I swear I’m going somewhere with this.
Ooooh~ You talking about when Mahomes/Reid totally mismanaged the clock like five yards from the endzone???
Two years later, the Chiefs are back-to-back champs and have become the unanimous Final Boss of the NFL. All that talk about them being washed seems totally crazy and off the mark, yet at the time, it was taken seriously in many spaces.
Aw, that is a perfect metaphor for the state of Jump! There’s no such thing as a dynasty that doesn’t take on at least a couple of losses each season, but so long as they stay on top when it counts, it doesn’t matter.
As an audience, we are also prone to running with dramatic narratives. Big Thing Continues To Be Big And Succesful isn’t an exciting story for anyone but shareholders. We want the drama of an institution faltering and teetering on the edge. We crave the speculative chaos of it. It’s fun! Yet, it rarely pans out that way. Pat Mahomes has three Lombardi trophies, Taylor Swift makes more money than God, and Jump probably won’t fall off after a couple of popular series finishes.
Doomerism does bring in clicks, and, at the end of the day, we should keep in mind that we’re talking about a magazine/division of a giant publishing company.
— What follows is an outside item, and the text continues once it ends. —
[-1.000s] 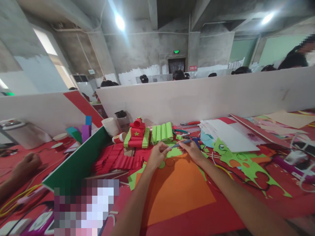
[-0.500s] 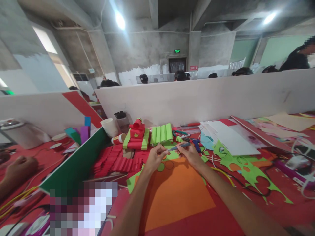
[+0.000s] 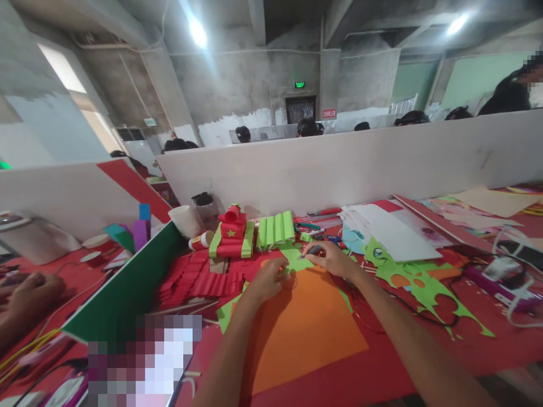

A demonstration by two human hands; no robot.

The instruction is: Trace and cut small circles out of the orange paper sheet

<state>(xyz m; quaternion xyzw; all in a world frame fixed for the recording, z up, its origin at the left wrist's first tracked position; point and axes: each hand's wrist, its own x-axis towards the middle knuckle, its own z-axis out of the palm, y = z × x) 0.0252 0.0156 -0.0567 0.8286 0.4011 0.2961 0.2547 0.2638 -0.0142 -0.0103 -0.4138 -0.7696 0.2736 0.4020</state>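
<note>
My right hand point(image 3: 333, 259) is closed around a grey-blue pen point(image 3: 314, 250), held above the far edge of an orange sheet point(image 3: 309, 333). At the sheet's far left corner is my left hand point(image 3: 271, 278), its fingers curled low over the paper; what lies under the fingertips is hidden. A round outline shows on the orange sheet beside these fingertips. Beyond both hands lies a piece of light green paper point(image 3: 296, 260), partly over the sheet's far edge.
Folded red paper strips point(image 3: 199, 277), a red and green paper model point(image 3: 231, 234) and a pleated green piece point(image 3: 275, 229) stand behind left. A green board point(image 3: 127, 282) edges the left side. Cut green scraps point(image 3: 416, 282) lie right. Another person's hand point(image 3: 36, 294) is far left.
My left hand has let go of the pen's tip and come down onto the orange sheet. My right hand keeps the pen, now tilted and farther right. The camera view has shifted slightly.
</note>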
It’s fun to speculate about Jump’s future, and it is important to be mindful of how Shueisha affects the artistic industry, but you shouldn’t make a brand a major part of your identity. If Weekly Shonen Jump did suddenly go away, that would be weird and kind of suck as there’d be one fewer paying outlet in the manga industry, but the art form would live on, and the industry would figure out how to profit from a now underserved readership.
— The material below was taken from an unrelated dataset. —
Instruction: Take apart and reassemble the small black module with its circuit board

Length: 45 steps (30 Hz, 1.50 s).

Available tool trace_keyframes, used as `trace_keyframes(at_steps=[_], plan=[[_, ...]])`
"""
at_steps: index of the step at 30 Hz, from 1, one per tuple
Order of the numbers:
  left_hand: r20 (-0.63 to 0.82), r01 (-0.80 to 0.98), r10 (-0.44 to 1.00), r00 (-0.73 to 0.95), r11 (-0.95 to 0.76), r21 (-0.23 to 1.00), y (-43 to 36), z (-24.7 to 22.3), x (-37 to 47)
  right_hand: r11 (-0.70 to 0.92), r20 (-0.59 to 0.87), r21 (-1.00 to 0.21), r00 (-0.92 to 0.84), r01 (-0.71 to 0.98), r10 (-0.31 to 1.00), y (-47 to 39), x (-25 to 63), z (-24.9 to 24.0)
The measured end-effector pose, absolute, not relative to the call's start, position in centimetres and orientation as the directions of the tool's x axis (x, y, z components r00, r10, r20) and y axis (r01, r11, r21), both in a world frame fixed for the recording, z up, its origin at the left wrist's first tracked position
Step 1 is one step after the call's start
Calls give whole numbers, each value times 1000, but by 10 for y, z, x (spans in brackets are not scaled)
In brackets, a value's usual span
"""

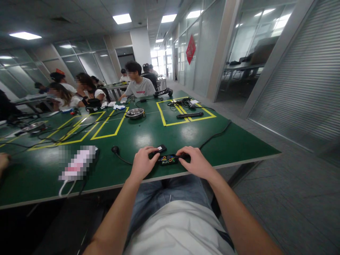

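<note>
A black open case with a circuit board [169, 160] lies near the table's front edge, coloured parts showing inside. My left hand [143, 162] is closed at its left end, thumb and fingers pinching there. At the opposite end, my right hand [195, 161] pinches the case where a cable enters. Just behind my left fingertips is a black cover-like piece [160, 148] with a small white label. A black cable with a round plug [115, 149] runs in from the left. Another black cable [216, 135] leads away to the right. My fingers hide both ends of the case.
The green table [143, 136] has yellow tape outlines. Beyond my hands are a metal bowl [135, 113], a black bar-shaped object [190, 115] and coiled cables [183, 102]. A blurred pale phone-like item [81, 163] lies left. A person [140, 85] sits across; others sit farther left.
</note>
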State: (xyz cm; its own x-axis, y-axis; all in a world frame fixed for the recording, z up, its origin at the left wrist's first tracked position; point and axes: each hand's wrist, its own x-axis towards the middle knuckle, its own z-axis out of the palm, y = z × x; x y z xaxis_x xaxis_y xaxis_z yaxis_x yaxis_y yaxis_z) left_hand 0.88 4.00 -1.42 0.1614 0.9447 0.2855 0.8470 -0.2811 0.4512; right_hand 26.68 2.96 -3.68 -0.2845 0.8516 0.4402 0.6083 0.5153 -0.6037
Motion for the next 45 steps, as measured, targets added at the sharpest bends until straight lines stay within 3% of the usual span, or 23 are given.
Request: trace_keyframes(at_steps=[4,8,13,17,22,26,29,32,37,45], plan=[[363,812,927,92,-281,512,40,-17,4,516,438,-616,-285,596,853,32,268,-38],[519,681,810,274,-545,490,29,-17,2,510,440,-633,-272,582,856,35,268,-41],[478,620,714,512,-692,368,15,-13,4,509,462,-681,-230,527,857,36,268,-45],[466,636,716,520,-689,349,14,-12,5,511,462,-669,-236,540,855,36,267,-44],[467,620,737,489,-670,408,16,-12,6,486,432,-637,-245,598,868,34,268,-41],[531,676,804,267,-549,492,26,-16,4,479,420,-627,-251,614,872,32,268,-39],[474,736,867,156,-422,529,36,-20,3,486,421,-610,-264,626,868,30,268,-38],[408,738,881,239,-438,513,39,-23,4,499,429,-582,-279,642,859,29,268,-37],[453,736,842,292,-501,456,25,-16,6,510,421,-548,-309,663,853,28,268,-37],[386,699,829,404,-552,454,12,-8,7,513,414,-584,-313,629,855,29,268,-37]])
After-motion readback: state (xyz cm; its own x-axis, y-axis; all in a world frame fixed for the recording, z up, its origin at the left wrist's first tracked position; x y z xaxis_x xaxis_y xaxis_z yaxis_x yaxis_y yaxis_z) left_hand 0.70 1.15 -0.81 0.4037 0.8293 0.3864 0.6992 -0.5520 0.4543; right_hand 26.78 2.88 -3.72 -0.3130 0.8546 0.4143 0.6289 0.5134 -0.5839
It’s off to a strong start, but I remain skeptical. So I suppose we’ll call it the CJ Stroud of Jump and see how it does in its second season as a starter. We’ll save the rest for the next segment of our 30-part series “Explaining Sports To Weebs.”
Aw yeah! We’ll bait ’em in with Chargers schedule announcement videos and keep ’em around with arguments that are even more pedantic than what they’re used to!
Have you heard of power scaling? We’ll get ready to figure out who you should draft in round 8 of a fantasy football league!